I let her go. She was telling me it was OK to have my secrets but that I couldn’t have her, too. How would I do this? I had tasted her in my arms. I knew what her smile could do to me and how the way she looked at me controlled my fucking moods. It was like she’d become the sun, and I’d started revolving around her. She was my center.

Yet I was the reason she had lived through hell. I had given her father a place to run to. I had gone to him when he was weak and needed to be with his daughter and his wife. I’d given him somewhere else to go. Another life to walk into. Another daughter to claim and another family to belong to.

And he’d left her. All alone. If I had just cared enough to find out who I was taking him from . . . but I hadn’t cared. I had just wanted to give Nan what she wanted so badly. I hadn’t thought of anyone else. Only Nan. It was always Nan.

Or it had been. It wasn’t anymore.

I couldn’t ignore the truth. Blaire’s happiness and safety meant too much to me. Protecting Nan was no longer my number one priority. Blaire was taking that spot. She had moved right into my life and changed it all. I should hate her for that. But I couldn’t. I would never hate her. That was impossible.

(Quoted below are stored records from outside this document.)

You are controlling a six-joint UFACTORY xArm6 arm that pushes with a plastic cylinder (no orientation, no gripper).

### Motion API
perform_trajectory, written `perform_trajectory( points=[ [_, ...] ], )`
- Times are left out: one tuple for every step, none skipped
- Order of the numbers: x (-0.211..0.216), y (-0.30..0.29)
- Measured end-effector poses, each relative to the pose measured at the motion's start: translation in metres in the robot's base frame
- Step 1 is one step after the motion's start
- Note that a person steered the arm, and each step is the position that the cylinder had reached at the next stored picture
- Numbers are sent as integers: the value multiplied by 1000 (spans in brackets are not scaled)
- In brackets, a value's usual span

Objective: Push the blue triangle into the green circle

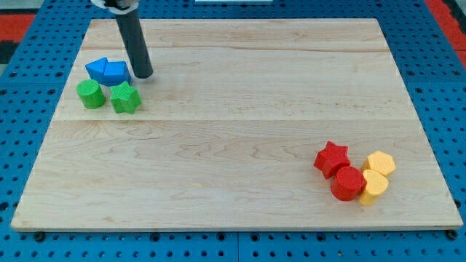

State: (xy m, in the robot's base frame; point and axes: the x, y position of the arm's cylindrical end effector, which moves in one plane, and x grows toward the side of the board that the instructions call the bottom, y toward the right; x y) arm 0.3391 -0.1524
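While the rod leans slightly, my tip (143, 73), no pincer, touches the blue triangle (108, 71).

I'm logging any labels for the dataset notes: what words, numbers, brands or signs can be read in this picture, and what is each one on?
None: no readable text, number, brand or sign appears anywhere.
The wooden board, the blue triangle, the green circle, the other coloured blocks and my tip all show plain, unmarked surfaces.

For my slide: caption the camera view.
My tip beside the blue triangle, which sits against the green circle.
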Motion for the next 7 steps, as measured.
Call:
perform_trajectory(
  points=[
    [-18,0],
    [-33,-25],
    [-34,-68],
    [-34,-88],
    [-29,-90],
    [-12,-89],
    [-5,-88]
  ],
)
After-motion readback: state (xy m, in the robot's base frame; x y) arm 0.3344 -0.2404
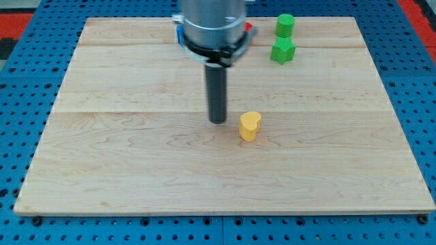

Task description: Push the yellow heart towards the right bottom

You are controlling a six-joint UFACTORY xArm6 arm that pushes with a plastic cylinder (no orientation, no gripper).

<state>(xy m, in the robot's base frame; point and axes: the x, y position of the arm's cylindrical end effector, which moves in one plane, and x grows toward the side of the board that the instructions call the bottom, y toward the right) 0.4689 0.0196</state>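
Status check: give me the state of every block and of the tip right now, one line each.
yellow heart: upright, near the board's middle, untouched.
my tip: on the board, just to the view's left of the yellow heart, small gap.
green cylinder: upright, view's top.
green star block: just below the cylinder, apart.

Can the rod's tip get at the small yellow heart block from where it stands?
Probably yes: my tip stands just to the view's left of the small yellow heart block, with only bare wooden board between them.

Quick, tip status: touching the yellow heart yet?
My tip: no pincer, holding nothing; just to the view's left of the yellow heart, small gap, not touching.
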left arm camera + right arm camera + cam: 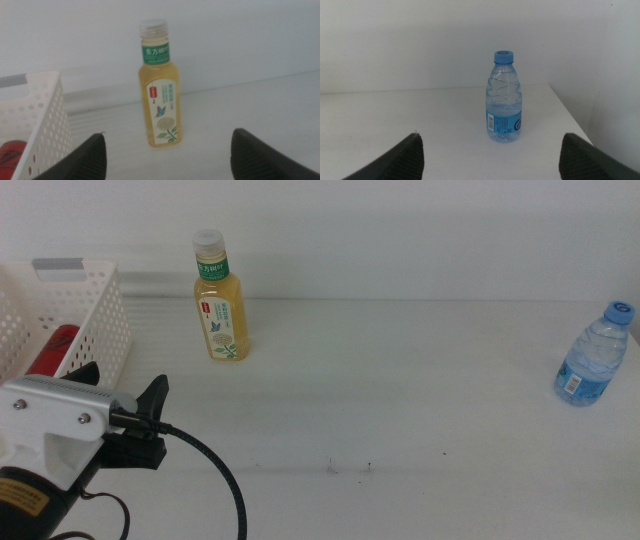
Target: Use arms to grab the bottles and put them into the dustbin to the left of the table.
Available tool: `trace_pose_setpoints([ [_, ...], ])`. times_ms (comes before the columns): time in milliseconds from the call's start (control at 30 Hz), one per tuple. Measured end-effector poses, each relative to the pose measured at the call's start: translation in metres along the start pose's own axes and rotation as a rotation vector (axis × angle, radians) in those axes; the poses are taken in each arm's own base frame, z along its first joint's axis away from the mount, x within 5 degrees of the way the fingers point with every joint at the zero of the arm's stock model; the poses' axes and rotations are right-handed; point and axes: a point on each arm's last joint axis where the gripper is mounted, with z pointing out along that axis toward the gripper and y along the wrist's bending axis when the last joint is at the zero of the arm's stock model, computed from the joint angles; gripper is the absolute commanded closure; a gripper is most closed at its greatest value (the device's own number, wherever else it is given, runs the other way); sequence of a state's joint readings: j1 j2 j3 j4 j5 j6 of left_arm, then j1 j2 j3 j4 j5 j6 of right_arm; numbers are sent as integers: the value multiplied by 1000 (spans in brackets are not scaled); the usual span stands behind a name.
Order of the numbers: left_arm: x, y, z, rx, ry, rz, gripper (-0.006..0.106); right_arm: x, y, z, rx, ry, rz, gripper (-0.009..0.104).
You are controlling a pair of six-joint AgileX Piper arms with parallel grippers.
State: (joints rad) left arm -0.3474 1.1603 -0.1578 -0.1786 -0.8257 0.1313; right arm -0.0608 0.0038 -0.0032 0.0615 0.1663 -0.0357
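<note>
The yellow tea bottle (220, 301) stands upright near the table's back left, beside the white dustbin (88, 310). A red can (55, 348) lies inside the dustbin. My left gripper (125, 380) is open at the lower left, in front of the dustbin and short of the tea bottle. In the left wrist view the tea bottle (160, 95) stands ahead, between the spread jaws of the left gripper (170, 132), with nothing held. The blue-capped water bottle (595, 358) stands at the far right. My right gripper (491, 135) is open, facing the water bottle (503, 100) from a distance.
The dustbin's perforated wall (42, 120) stands close beside the tea bottle, with the red can (10, 155) showing behind it. The white table (400, 400) has a few dark specks near its middle front. Its right edge (570, 115) runs just past the water bottle.
</note>
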Motion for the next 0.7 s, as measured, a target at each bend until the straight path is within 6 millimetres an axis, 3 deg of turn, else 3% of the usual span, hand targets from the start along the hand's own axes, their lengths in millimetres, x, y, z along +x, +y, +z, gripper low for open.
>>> trace_pose_setpoints([
  [267, -1, -3, 0, 36, -15, 20, 20, 0, 0, 0, 0, 0, 0, 2],
  [433, -1, -5, 0, 51, -12, 35, 8, 0, 0, 0, 0, 0, 0, 2],
  [700, 13, -5, 13, 31, 7, 10, 7, 0, 0, 0, 0, 0, 0, 2],
])
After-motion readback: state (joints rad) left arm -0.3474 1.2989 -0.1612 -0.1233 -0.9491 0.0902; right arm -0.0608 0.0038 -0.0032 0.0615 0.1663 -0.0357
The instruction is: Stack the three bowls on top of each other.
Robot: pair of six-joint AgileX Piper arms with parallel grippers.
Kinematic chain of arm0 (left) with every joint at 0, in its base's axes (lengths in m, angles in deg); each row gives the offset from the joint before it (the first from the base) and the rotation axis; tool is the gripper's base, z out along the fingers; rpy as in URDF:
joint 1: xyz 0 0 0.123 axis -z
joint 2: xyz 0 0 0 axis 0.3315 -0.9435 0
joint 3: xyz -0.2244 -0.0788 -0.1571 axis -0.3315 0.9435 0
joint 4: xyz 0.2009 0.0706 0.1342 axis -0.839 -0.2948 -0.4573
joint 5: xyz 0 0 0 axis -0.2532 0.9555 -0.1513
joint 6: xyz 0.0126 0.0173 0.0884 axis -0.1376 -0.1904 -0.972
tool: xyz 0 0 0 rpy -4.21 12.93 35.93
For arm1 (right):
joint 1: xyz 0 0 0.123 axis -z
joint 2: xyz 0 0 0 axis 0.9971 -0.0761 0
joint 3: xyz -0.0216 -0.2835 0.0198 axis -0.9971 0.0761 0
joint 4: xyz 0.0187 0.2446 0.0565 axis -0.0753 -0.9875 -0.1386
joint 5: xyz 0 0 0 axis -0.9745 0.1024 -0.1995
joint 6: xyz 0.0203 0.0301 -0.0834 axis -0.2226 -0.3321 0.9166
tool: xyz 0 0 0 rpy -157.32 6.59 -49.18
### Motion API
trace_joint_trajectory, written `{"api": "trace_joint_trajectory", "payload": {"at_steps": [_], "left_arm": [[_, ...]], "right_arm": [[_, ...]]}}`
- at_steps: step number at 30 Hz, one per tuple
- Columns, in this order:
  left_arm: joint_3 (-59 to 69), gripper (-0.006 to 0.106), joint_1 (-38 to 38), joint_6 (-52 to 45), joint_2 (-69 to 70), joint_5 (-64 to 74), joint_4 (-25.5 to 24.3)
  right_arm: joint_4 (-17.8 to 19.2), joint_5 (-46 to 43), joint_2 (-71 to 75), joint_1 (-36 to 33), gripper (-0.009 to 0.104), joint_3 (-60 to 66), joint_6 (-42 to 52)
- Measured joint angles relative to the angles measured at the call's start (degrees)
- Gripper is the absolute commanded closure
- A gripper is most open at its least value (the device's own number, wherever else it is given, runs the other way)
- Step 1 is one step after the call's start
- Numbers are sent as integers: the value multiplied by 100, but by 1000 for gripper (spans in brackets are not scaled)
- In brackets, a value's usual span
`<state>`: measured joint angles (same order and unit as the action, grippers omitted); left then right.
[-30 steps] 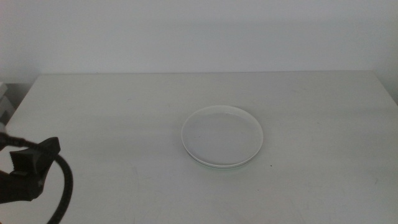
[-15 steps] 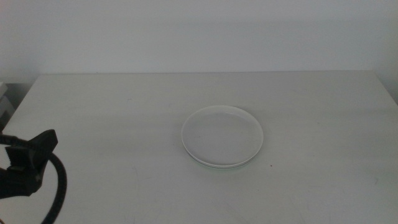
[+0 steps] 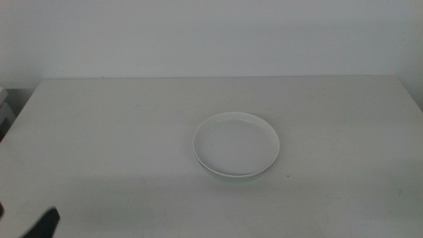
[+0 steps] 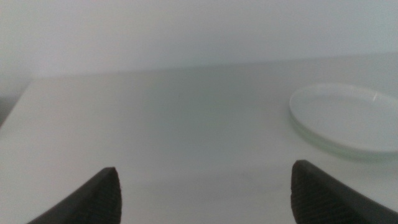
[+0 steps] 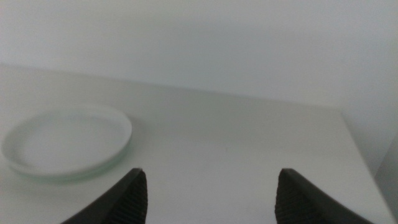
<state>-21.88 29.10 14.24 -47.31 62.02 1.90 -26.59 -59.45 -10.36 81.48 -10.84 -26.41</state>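
The bowls (image 3: 236, 145) sit stacked mid-table, white one on top, well ahead of both sets of jaws and off to the inner side of each. Left gripper (image 4: 205, 193) spread wide, holding nothing; right gripper (image 5: 207, 196) likewise. Bare table (image 3: 119, 132) lies all round the stack.

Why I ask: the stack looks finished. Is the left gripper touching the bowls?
Apart. In the left wrist view the open left gripper has bare table between its jaws and the stacked bowls off to one side.
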Motion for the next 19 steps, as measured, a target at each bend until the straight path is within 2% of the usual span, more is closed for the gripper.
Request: {"api": "trace_joint_trajectory", "payload": {"at_steps": [8,19], "left_arm": [[457,-4,0,0,672,77,0],[457,-4,0,0,688,-26,-68]], "right_arm": [[0,12,709,0,43,1037,0],[6,12,713,5,43,1162,0]]}}
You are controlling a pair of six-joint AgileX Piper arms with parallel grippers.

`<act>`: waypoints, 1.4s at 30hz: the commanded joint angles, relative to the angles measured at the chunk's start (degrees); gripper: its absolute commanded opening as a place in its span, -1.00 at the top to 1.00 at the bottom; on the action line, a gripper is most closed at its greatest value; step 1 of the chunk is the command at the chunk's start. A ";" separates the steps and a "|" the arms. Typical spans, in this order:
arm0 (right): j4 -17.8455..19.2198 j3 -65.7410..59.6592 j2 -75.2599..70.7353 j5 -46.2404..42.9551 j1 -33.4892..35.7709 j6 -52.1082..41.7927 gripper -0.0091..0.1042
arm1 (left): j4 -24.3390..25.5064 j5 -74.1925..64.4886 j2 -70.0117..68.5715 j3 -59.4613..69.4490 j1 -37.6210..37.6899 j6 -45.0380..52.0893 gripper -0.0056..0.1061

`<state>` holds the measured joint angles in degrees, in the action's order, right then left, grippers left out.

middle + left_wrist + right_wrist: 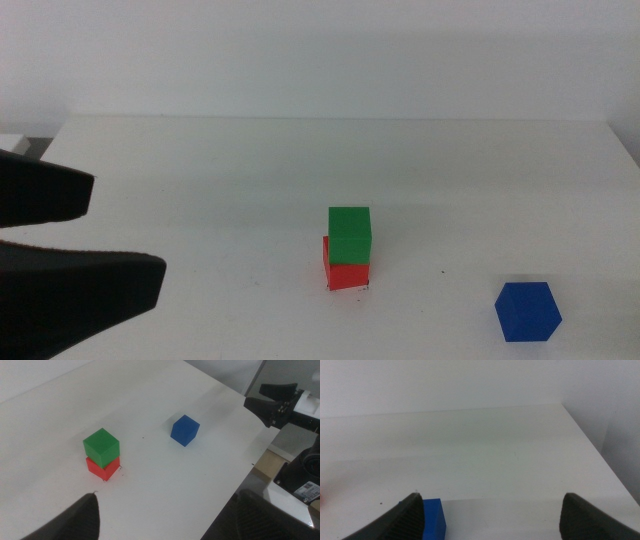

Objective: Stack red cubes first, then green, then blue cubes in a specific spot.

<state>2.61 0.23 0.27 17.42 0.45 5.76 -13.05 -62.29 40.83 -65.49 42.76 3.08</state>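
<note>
Sitting on the red cube (345, 273) mid-counter, the green cube (349, 234) is placed; the blue cube (527, 311) waits near the front right edge; right gripper (490, 515) fingers wide beside it, left gripper (85, 240) wide and idle; grasping blue comes next.

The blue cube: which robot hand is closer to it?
Right. The right gripper has the blue cube just beside one jaw, jaws open. The left gripper, also open, is over the table's far left side, beyond the red-green stack from the cube.
</note>
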 commanded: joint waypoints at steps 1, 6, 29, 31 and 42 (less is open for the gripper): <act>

I climbed the stairs and stopped at the door to the bedroom where she was now tucked away. I had wanted her in my bed tonight. But knowing that she was in sleeping in luxury meant I would be able to rest easier. The regret in my chest would be my only companion in bed tonight.

* * *

The sound of a phone ringing broke through the sweet darkness, and I forced my eyes open to reach for the offending sound. I had lain awake most of the night. Of course, now that I’d finally fallen asleep, my damn phone had to ring. Grabbing it, I noticed the sun through the blinds. It was later than I thought. Maybe I had been asleep for longer than I’d thought.

“Hello,” I snarled into the phone.

“Are you still asleep?” Woods’s annoying voice didn’t put me in a better mood.

“What do you want?” I asked. It was none of his business if I was still asleep.

“It’s about your sister,” he said.

I sat up in bed and rubbed the sleep from my eyes. I wasn’t in the mood to wake up and deal with Nan’s problems. I had my own. “What?” I barked.